To ameliorate hydrometallurgical SPL treatment, an adsorption system is investigated, to selectively extract fluoride from a mixed leachate stream. A lanthanum-loaded chelating resin (La-MTS9501) is chosen for this purpose and its uptake characteristics are investigated. La-MTS9501 co-extracts fluoride and aluminium from simulated SPL leachate via adsorption of aqueous aluminium hydroxyfluoride (AHF) complexes, which chelate to the La centres via bridging fluoride or oxide ligands, with additional weaker interactions at higher leachate concentrations. Uptake was described best by multilayer and heterogeneous isotherm models. The theoretical maximum fluoride uptake capacity (qmax) was 145 mg·g-1 and the uptake followed pseudo second-order kinetics, with film-diffusion likely being rate-controlling. In dynamic column simulations, fluoride breakthrough was well-described by the Dose-Response model and dynamic loading capacity was 66.7 mg·g-1.

Real SPL samples were leached via a two-step treatment using 1M NaOH with added H2O2, then 0.5 M H2SO4, which solubilised the majority fluoride content of numerous samples, of different mineral composition.

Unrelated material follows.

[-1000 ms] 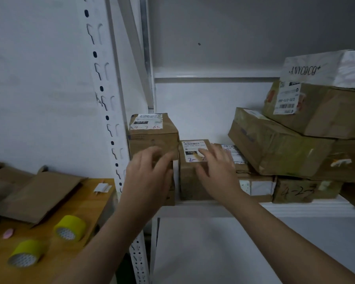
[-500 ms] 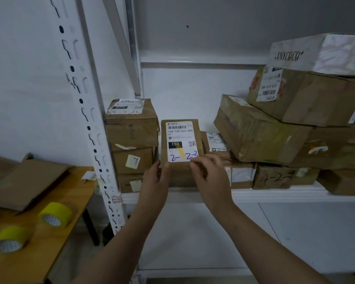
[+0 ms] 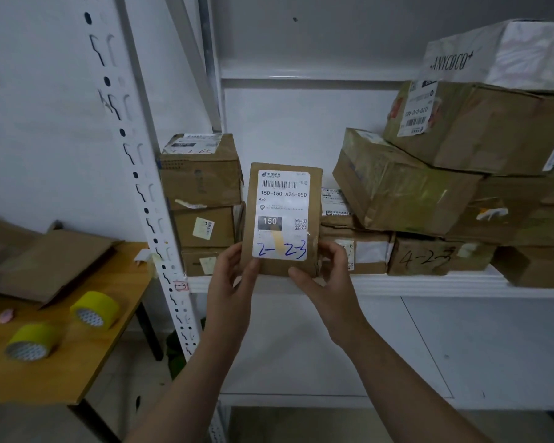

The good dynamic column performance achieved with a simulant feed was retained with real SPL leachate. The fluoride and aluminium were selectively eluted from the column, using 1 M NaOH, with few problematic cocontaminants. Synthetic cryolite could potentially be attained from this feed by precipitation. A first-order technicoeconomic model suggested that, with some process optimisation, the enhanced hydrometallurgical system could offset its fixed-CAPEX within six years.

Microporous hydrophilic hypercrosslinked polymers termed “HHCP1” and “HHCP2” were synthesised respectively from 2,2’-biphenol and bisphenol A monomers. These materials had high exchange capacities of up to 6.34 mmol·g-1 and unexpectedly broad pKa ranges. Polymers were loaded with calcium, to create fluoride selectivity, achieved by covalent bonding and unexpectedly by the formation of CaCO3, from adsorbed atmospheric CO2. Fluoride was extracted by conversion of the bound Ca species to CaF2. HHCP1 retained a high surface area after metallation and had a theoretical qmax of 267 mg·g-1. HHCP2 was converted to a surface-functionalised material and had lesser capacity, but faster uptake kinetics. Both polymers could be used in a dynamic column system and were selective in mixed anions uptake experiments, although phosphate was co-extracted. They could also be successfully regenerated in a two-step treatment, using HNO3, then re-metallation, over four cycles of use.